Math problems our final paper for the first year of junior high school .

If car B is regarded as stationary, then when car A chases car B, the speed of car A relative to car B is v A - v B. From the front of car A to the tail of car B to the tail of car A leaving the head of car B, the distance between the head of car A and the head of car B (regarded as stationary) changes by 180 + 120 = 300 meters (the drawing is very clear).

Let v A be x, v B be y, 300 (x-y) = 3*60 in the same way, when two cars are moving in the opposite direction, car A relative to car B speed v A + v B.

From the front of the car to the rear of the car, the distance between the front of car A and the head of car B changes by 180 + 120 = 300 meters.

300/(x+y)=20

Solving the binary system of linear equations yields x=25 3, y=20 3

Analysis, first of all, when A and B go in the same direction, within three minutes from the front of car A to the tail of car B to the tail of car A leaving the front of car B, the condition contained is the difference between the speed of car A and B, assuming that B does not move, then the speed of A leaving B is the difference between the speed of A and B, and the length of car A is more than the length of car B during this period is the length of car A and the length of car B, that is, 300 meters, and the speed difference between car A and B can be found to be 100 meters per minute within 3 minutes.
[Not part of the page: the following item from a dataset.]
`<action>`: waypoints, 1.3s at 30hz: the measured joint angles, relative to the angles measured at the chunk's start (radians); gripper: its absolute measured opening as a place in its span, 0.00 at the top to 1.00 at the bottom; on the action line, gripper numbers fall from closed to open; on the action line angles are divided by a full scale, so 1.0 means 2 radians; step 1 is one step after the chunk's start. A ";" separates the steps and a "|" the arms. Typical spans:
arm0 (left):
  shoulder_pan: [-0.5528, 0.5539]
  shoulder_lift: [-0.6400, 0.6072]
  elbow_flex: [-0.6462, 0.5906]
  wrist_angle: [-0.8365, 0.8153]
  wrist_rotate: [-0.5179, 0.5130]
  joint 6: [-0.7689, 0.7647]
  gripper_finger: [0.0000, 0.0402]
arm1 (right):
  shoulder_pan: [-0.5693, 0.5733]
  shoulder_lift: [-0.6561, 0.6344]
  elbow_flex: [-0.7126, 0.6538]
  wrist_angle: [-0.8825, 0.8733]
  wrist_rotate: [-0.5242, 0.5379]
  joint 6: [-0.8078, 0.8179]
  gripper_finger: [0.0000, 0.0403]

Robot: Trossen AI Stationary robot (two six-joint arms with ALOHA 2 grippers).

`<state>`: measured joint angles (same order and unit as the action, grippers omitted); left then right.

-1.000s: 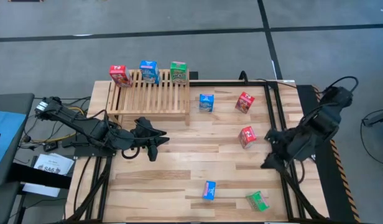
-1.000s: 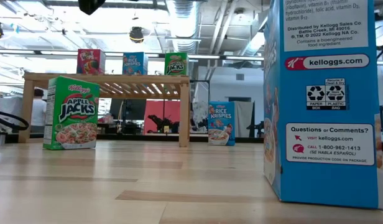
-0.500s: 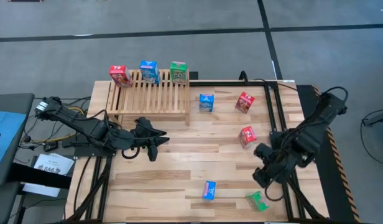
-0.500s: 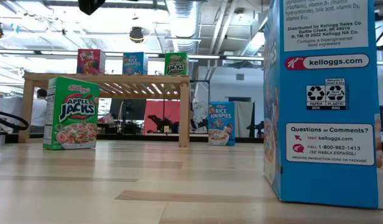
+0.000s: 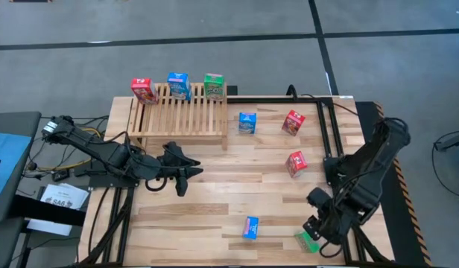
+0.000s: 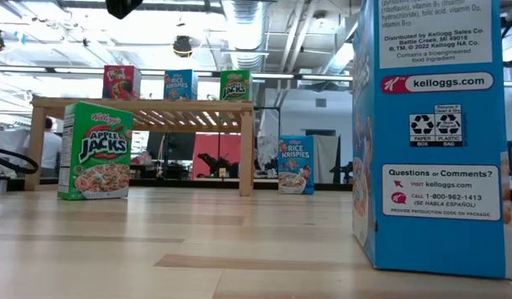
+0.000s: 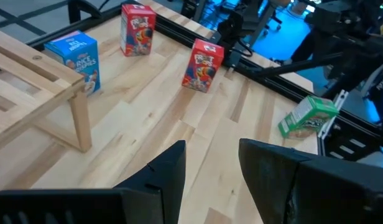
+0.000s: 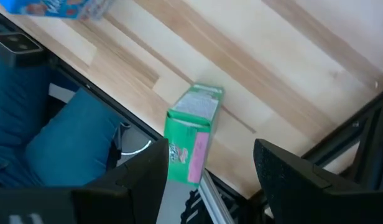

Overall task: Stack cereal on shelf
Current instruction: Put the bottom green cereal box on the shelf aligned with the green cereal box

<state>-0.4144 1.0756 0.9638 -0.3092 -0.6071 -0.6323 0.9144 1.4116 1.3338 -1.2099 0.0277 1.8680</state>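
My right end effector (image 5: 313, 237) hangs released, fingers apart, just above the green cereal box (image 8: 193, 135) lying at the table's (image 5: 214, 216) near right edge. My left end effector (image 5: 186, 177) waits clenched by the shelf (image 5: 185, 115), which carries three boxes.

Paper sheet (image 5: 64, 199) and blue-topped surface (image 5: 6, 160) beside the table (image 5: 214, 205).
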 joint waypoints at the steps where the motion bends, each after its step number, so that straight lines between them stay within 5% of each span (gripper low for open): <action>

Then the speed of car A passing car B is the sum of the speed of car A and car B, and the length of car A through car B during this time is also the length of car A plus the length of car B, and the sum of the speed of car A and car B is 900 meters per minute, then the speed of A is 500 meters per minute, and the speed of B is 400 meters per minute.

Solve the problem, and use the equation to explain it without such trouble.

Set the speed of the armor to x m min and the velocity to y m min.

According to the title, got.

3x-3y=180+120

1/3）x+(1/3)y=180=120

The value of the solution is the same.

I don't know if you have any binary equations.

In fact, this is a way to use mathematics after learning physics in junior high school.

Relative motion, which is analyzed by setting a stationary reference, cancels out the same part of motion.

The embodiment of this problem is speed cancellation.

I don't know if I understand it or not, maybe there's a better way.

Good luck with your studies.

Set the speed of A x and the speed of B = 180 seconds.

Car A chases car B, from the front of car A to the tail of car B to the tail of car A and leaves the front of car B. It can be known that car A travels 300 meters more than car B in 3 minutes. 180x-180y=300

Car A chases car B, from the front of car A to the tail of car B to the tail of car A and leaves the front of car B. It can be seen that the two cars travel together for 300 meters. 20x+20y=300

The final score is the score, and I don't know if it's correct.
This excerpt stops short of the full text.